| Version: | 0.1 |
| Date: | 2025-11-12 |
| Title: | Empirical Likelihood Inference of Variance Components in Linear Mixed-Effects Models |
| Author: | Jingru Zhang [aut, cre] |
| Maintainer: | Jingru Zhang <jrzhang001@gmail.com> |
| Depends: | R (≥ 3.5.0) |
| Description: | Provides empirical likelihood-based methods for the inference of variance components in linear mixed-effects models. |
| License: | GPL-2 | GPL-3 [expanded from: GPL (≥ 2)] |
| URL: | https://github.com/jingru-zhang/ELmethod |
| NeedsCompilation: | no |
| Packaged: | 2025-11-12 05:59:57 UTC; jingruzhang |
| Repository: | CRAN |
| Date/Publication: | 2025-11-17 09:00:15 UTC |
Empirical Likelihood Inference of Variance Components in Linear Mixed-Effects Models
Description
This package provides empirical likelihood-based methods for the inference of variance components in linear mixed-effects models.
Author(s)
Jingru Zhang, Haochang Shou, Hongzhe Li
Maintainer: Jingru Zhang (jrzhang001@gmail.com)
References
Zhang J., Guo W., Carpenter J.S., Leroux A., Merikangas K.R., Martin N.G., Hickie I.B., Shou H., and Li H. (2022).
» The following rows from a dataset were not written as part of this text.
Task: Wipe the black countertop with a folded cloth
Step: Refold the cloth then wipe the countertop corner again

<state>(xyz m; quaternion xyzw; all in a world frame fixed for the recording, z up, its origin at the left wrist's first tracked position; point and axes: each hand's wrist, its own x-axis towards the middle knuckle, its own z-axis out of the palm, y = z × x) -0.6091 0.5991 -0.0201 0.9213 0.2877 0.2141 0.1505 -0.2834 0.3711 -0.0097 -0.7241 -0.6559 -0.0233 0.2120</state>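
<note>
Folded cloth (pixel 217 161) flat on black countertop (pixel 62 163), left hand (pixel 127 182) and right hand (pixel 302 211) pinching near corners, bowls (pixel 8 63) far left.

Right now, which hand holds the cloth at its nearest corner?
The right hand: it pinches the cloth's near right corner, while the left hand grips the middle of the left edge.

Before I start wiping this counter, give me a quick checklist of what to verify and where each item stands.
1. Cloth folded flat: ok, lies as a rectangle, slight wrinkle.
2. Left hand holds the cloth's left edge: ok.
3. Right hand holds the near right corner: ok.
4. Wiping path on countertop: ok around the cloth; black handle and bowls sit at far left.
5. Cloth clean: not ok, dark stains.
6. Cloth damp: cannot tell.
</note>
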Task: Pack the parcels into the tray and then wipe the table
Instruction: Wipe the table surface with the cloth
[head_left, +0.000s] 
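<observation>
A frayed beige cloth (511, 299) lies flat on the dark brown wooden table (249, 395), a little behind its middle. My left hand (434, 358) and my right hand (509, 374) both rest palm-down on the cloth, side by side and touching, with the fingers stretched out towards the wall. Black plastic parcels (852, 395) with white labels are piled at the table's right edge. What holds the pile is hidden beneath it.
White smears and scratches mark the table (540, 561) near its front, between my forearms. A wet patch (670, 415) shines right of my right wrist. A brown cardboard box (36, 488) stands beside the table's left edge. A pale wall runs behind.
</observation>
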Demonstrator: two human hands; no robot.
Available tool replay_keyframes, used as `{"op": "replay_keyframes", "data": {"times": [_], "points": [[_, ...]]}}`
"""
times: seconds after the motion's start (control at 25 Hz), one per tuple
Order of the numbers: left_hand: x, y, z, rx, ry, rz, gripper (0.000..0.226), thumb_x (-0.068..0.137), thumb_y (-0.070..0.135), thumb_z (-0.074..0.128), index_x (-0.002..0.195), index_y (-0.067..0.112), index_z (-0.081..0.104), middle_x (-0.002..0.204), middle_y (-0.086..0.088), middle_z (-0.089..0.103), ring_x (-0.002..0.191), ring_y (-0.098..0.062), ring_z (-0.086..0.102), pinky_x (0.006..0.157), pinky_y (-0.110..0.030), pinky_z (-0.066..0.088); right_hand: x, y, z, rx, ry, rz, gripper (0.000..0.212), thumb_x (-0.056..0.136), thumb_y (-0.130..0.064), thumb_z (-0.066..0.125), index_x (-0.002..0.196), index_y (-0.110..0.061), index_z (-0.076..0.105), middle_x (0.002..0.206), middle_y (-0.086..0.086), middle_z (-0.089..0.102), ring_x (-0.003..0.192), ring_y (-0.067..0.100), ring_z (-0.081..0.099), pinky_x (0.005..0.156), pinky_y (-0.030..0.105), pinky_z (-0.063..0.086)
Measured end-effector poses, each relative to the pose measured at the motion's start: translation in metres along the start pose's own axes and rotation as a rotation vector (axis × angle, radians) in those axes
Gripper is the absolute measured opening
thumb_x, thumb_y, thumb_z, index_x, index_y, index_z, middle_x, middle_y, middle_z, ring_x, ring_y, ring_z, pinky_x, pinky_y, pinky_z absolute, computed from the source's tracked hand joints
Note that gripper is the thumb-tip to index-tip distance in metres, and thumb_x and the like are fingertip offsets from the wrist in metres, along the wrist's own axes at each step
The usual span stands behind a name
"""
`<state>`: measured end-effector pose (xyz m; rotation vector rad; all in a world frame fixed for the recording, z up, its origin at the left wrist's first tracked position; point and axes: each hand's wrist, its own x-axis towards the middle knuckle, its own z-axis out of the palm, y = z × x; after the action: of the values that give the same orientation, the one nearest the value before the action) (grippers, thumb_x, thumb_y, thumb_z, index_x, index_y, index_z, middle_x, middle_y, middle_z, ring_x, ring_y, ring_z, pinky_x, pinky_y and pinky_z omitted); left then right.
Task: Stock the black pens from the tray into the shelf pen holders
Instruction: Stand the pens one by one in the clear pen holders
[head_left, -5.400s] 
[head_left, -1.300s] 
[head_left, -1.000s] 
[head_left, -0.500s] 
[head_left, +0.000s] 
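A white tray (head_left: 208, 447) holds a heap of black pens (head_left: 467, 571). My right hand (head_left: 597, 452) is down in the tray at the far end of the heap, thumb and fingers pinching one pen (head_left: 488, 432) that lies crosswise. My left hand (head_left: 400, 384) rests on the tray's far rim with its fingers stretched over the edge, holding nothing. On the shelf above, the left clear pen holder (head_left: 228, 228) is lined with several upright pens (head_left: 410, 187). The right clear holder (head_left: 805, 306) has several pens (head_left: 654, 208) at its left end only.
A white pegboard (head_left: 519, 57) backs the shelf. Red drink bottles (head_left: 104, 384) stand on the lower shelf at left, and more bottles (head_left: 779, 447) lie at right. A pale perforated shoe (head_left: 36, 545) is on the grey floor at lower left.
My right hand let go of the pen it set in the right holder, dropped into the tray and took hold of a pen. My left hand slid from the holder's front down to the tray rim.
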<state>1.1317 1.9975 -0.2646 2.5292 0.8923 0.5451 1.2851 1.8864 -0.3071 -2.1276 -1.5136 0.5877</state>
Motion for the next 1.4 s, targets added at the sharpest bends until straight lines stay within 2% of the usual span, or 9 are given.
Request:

Empirical likelihood tests for variance components in linear mixed-effects models.
See Also
Empirical Likelihood Inference of a Local Variance Component
Description
This function provides an empirical likelihood method for the inference of a local variance component in linear mixed-effects models.
Usage
ELvar(X,Y,Philist,theta0=0,beta=NA,other=FALSE)
Arguments
X |
design matrix for all observations, in which each row represents a p-dimentional covariates. |
Y |
response vector. |
Philist |
list of design matrices of variance components. Its i-th element is an ni by ni*d matrix that combines design matrices of variance components by columns for the i-th subject. |
theta0 |
value of the first variance component under the null. Its default value is 0. |
beta |
fixed effects. Its default value is NA (unknown fixed effects). |
other |
logical; if TRUE, the function gives auxiliary terms. Its default value is FALSE. |
Value
stat |
value of the test statistic. |
pvalue |
approximated p-value based on asymptotic theory. |
Zi, Di, Mi, nv1sq |
auxiliary terms if other=TRUE. |
References
Zhang J., Guo W., Carpenter J.S., Leroux A., Merikangas K.R., Martin N.G., Hickie I.B., Shou H., and Li H. (2022). Empirical likelihood tests for variance components in linear mixed-effects models.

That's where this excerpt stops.